Bei Hopfen und Malz sehe man den Klimawandel deutlich. Es häuften sich die Jahrgänge, in denen Qualitäten nicht mehr die Normwerte erreichten und auch weniger Ernte-Mengen zur Verfügung stünden. Die Braugerste befinde sich in Konkurrenz mit anderen Feldfrüchten, daher sei Deutschland nicht mehr in der Lage, genügend davon für den Eigenbedarf selbst zu produzieren. Es müsse immer mehr aus anderen europäischen Ländern importiert werden, was einen höheren Preis für Braugerste bedeute. Zu höheren Kosten trage auch die nachlassende Qualität bei – vor allem beim Malz. 

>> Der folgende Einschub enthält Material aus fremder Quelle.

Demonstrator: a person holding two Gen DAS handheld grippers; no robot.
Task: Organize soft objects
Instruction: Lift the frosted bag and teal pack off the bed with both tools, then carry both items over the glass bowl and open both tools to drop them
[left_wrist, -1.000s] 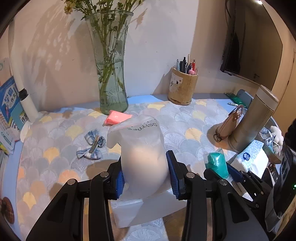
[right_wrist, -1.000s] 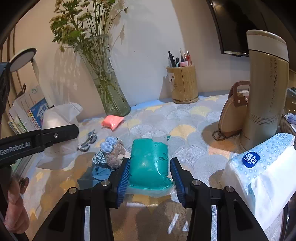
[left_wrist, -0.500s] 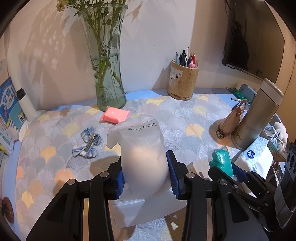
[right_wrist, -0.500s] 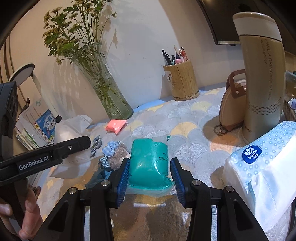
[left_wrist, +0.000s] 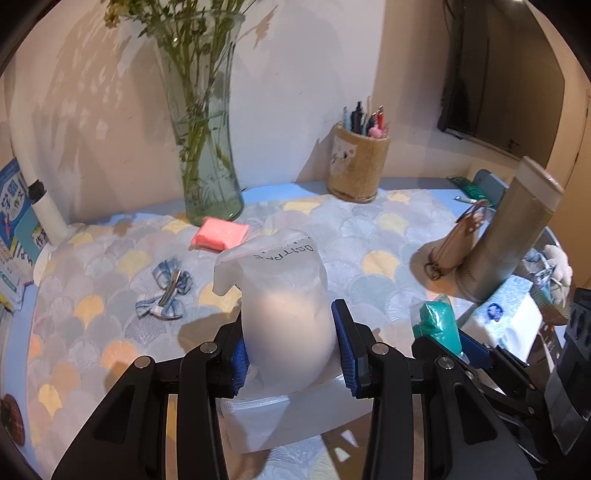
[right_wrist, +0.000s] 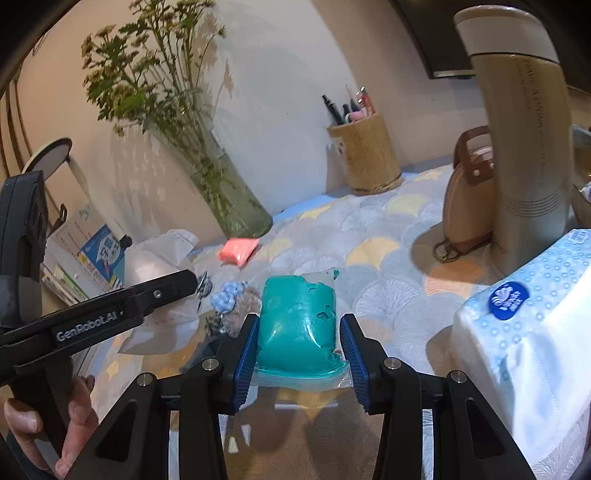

„Die Mälzereien müssen mit der Qualität arbeiten, die sie vom Feld bekommen. Im Zuge des Klimawandels kommt es teilweise zu schlechteren Qualitäten bei Braugerste, das für Malz benötigt wird.“ Dies führe dazu, dass Brauereien ihren Produktionsprozess verändern müssen, um die Qualitätsminderung auszugleichen. „Das geht nicht ohne höhere Kosten“, so Mast. 

Unverständnis über Preispolitik der großen Brauereien

Nicht ganz nachvollziehbar ist aus Sicht des Braumeisters die Preispolitik der großen Brauereien. „Jedes Jahr stecken diese viele Millionen Euro in die Werbung, um Woche für Woche mindestens eine Premium-Marke für zehn oder elf Euro pro Kiste auf dem Markt bringen zu können. Die hohen Ausgaben für die Werbung werden auf den Preis beim Bier im Ausschank wieder aufgeschlagen“, berichtet der 49-Jährige. Um Menschen in die Kneipen und Gaststätten zu bekommen, sei dies eine falsche Strategie. „Der Gast wird bestraft, während der Kunde im Getränkemarkt profitiert“, sagt Mast. 

Natürlich schaue man auch im Willinger Brauhaus immer wieder danach, ob man den Bier-Preis im Ausschank oder im Verkauf erhöhen müsse. „Wenn das die großen Brauereien machen, ziehen auch die kleineren nach, weil man dies dem Gast oder Kunden dann besser erklären kann“, so Mast. 

Der Braumeister erinnert an dieser Stelle aber noch einmal an den aus seiner Sicht zwar etwas höheren, aber gerechtfertigten Bierpreis im Willinger Brauhaus. „Wir können hier nicht so günstig produzieren, wie das die großen Brauereien machen. Wir benötigen mehr Personal, während es bei anderen mehr Maschinen und technische Abläufe gibt.“ 

Zwar habe man den Vorteil, dass das Bier hier direkt in der Region verkauft werde und hohe Kosten für weite Transportwege daher wegfielen. „Bier ist aber nach wie vor ein Naturprodukt und ein hochwertiges Lebensmittel“, sagt Mast. Dafür müsse auch ein angemessener Preis gezahlt werden – sowohl für Fass-, als auch für angefülltes Flaschenbier. Es stecke eben viel Arbeit im Brauprozess.